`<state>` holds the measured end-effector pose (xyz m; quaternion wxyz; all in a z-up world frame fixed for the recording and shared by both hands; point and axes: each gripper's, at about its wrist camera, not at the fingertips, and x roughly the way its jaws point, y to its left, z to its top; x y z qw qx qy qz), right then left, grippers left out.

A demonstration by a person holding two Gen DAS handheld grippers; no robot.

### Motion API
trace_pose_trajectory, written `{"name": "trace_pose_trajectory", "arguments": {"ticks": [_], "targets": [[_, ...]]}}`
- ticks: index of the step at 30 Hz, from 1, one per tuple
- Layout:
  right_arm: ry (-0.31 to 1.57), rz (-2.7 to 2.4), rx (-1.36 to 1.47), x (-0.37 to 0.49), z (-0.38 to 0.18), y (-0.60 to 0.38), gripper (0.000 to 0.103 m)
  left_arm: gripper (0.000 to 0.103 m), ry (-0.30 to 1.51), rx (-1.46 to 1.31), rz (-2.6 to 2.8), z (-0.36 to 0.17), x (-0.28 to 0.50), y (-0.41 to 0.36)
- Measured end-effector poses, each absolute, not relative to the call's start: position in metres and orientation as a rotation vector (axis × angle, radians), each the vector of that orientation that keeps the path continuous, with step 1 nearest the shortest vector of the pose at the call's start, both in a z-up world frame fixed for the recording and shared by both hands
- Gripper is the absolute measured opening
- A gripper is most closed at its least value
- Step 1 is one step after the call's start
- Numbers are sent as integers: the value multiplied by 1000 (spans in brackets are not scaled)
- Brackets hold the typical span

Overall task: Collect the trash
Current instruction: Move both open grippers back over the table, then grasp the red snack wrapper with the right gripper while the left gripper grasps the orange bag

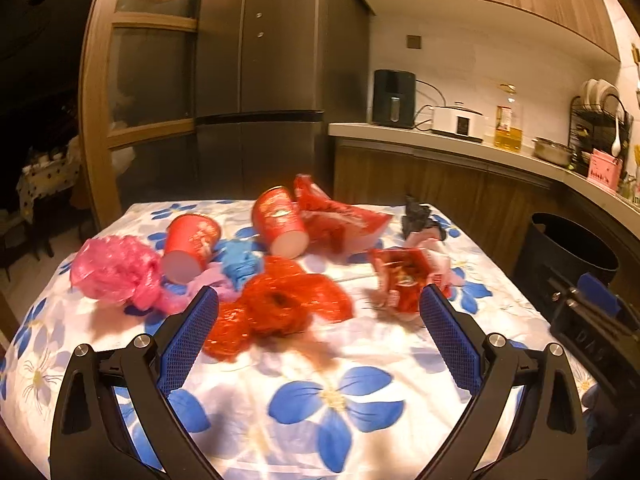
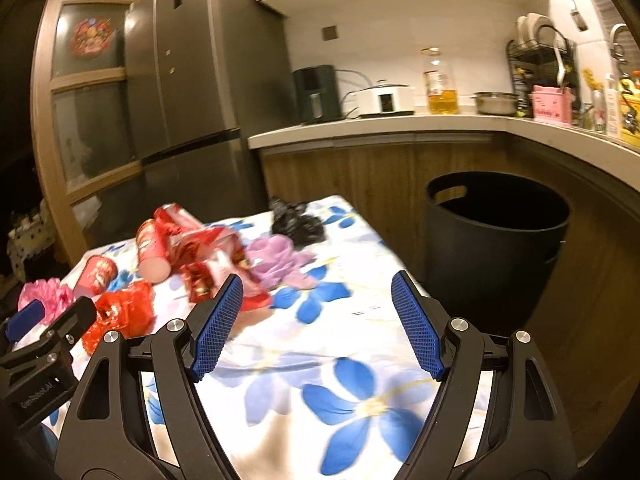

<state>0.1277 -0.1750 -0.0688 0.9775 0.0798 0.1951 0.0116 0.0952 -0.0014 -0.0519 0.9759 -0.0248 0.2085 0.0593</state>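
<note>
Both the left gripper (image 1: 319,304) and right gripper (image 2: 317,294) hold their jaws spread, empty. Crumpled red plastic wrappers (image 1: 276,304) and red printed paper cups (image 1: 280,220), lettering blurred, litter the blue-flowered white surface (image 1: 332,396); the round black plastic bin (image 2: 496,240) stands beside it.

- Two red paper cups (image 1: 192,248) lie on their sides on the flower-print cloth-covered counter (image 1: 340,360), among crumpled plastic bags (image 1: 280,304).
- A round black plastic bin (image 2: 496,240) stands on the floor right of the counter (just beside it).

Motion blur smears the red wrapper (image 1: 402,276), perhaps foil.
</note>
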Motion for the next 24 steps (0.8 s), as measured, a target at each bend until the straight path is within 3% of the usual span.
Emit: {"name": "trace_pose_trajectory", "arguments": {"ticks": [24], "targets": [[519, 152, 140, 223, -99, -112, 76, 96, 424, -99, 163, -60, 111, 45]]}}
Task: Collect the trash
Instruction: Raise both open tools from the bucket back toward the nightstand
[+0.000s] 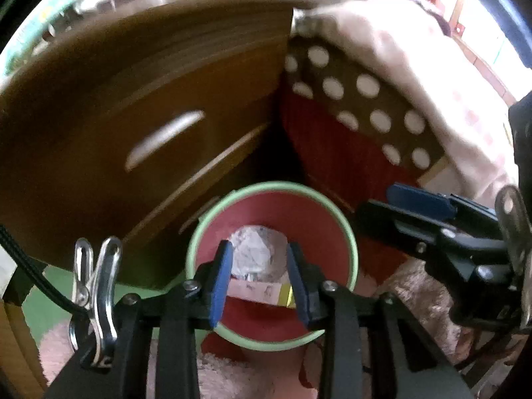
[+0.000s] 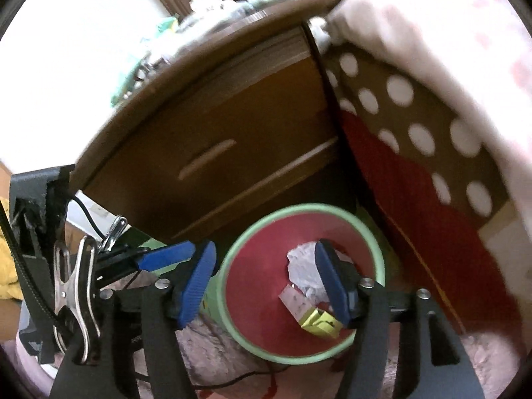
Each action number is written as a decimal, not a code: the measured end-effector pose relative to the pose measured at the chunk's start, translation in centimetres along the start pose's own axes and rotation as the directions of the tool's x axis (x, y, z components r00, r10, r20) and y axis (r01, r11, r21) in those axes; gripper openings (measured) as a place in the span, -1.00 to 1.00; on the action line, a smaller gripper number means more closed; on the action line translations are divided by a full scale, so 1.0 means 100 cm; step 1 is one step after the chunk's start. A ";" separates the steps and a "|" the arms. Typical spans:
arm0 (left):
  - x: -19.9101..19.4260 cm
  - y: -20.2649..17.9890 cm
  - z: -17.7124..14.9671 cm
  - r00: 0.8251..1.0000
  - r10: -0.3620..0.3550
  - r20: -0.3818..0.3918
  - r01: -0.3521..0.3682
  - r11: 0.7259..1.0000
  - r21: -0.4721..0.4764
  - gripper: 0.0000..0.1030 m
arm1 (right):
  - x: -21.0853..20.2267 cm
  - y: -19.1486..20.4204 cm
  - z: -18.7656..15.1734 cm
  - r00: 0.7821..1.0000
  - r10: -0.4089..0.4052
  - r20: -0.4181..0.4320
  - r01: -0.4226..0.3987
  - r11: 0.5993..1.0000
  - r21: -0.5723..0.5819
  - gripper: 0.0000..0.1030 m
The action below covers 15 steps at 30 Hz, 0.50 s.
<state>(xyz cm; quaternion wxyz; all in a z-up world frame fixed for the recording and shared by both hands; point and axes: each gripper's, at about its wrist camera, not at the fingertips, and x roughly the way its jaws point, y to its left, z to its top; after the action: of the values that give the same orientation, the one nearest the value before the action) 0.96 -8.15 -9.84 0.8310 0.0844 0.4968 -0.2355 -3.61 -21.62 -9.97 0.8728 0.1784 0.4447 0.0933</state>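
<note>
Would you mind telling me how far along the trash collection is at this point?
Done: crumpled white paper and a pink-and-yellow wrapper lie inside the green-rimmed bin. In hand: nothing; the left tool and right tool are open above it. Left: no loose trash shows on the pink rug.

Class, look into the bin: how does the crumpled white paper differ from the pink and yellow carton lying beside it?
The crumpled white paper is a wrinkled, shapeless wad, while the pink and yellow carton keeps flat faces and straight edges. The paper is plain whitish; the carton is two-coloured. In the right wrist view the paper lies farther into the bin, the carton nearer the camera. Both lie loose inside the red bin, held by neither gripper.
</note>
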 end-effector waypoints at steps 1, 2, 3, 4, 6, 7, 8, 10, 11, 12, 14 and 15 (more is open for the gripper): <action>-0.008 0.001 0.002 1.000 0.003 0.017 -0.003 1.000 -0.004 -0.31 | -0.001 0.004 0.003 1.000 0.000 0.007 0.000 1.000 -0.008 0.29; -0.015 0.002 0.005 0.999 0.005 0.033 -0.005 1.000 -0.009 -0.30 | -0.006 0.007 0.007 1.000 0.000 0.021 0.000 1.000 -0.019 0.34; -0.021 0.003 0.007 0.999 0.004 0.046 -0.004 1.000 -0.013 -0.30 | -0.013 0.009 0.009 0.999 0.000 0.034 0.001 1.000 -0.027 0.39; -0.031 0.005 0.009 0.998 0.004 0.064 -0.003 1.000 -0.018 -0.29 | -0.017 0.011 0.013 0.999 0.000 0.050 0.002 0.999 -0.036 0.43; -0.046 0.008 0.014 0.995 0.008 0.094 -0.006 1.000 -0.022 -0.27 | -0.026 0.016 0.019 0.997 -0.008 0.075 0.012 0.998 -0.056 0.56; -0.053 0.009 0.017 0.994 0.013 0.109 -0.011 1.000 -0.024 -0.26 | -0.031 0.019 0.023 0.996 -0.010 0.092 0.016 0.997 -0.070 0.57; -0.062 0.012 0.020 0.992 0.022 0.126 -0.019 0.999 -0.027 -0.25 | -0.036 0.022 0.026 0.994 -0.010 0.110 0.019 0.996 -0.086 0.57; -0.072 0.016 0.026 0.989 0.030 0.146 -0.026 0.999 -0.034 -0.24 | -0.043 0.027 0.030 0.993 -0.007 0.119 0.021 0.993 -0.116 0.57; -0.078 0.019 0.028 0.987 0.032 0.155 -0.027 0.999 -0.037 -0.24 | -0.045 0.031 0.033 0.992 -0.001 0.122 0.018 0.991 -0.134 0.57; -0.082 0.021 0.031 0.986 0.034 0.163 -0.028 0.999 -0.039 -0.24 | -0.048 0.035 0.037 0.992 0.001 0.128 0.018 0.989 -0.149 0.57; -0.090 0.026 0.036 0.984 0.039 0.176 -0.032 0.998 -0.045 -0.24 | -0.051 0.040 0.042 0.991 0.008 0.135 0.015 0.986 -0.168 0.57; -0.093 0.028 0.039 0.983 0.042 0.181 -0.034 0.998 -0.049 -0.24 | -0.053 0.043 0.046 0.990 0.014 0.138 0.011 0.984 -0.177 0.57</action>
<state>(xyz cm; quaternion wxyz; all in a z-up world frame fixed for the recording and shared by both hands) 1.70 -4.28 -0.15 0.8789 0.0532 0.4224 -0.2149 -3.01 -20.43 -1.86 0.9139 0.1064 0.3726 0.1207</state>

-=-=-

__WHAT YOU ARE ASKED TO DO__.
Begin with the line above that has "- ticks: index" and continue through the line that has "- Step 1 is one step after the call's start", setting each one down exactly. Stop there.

__EXPECTED ANSWER__.
- ticks: index of the step at 30 Hz, from 1, one per tuple
- Layout:
  right_arm: ry (-0.31 to 1.57), rz (-2.7 to 2.4), rx (-1.36 to 1.47), x (-0.37 to 0.49), z (-0.38 to 0.18), y (-0.60 to 0.38), gripper (0.000 to 0.103 m)
  left_arm: gripper (0.000 to 0.103 m), ry (-0.30 to 1.51), rx (-1.46 to 1.31), rz (-2.6 to 2.8), z (-0.36 to 0.17), x (-0.28 to 0.50), y (-0.41 to 0.36)
- Measured end-effector poses, each absolute, not relative to the call's start: position in metres and orientation as a rotation vector (axis × angle, radians), each the vector of that orientation that keeps the path continuous, with step 1 nearest the shortest vector of the pose at the call's start, both in a z-up world frame fixed for the recording and shared by both hands
- Gripper is the absolute measured opening
- A gripper is most closed at its least value
- Step 1 is one step after the call's start

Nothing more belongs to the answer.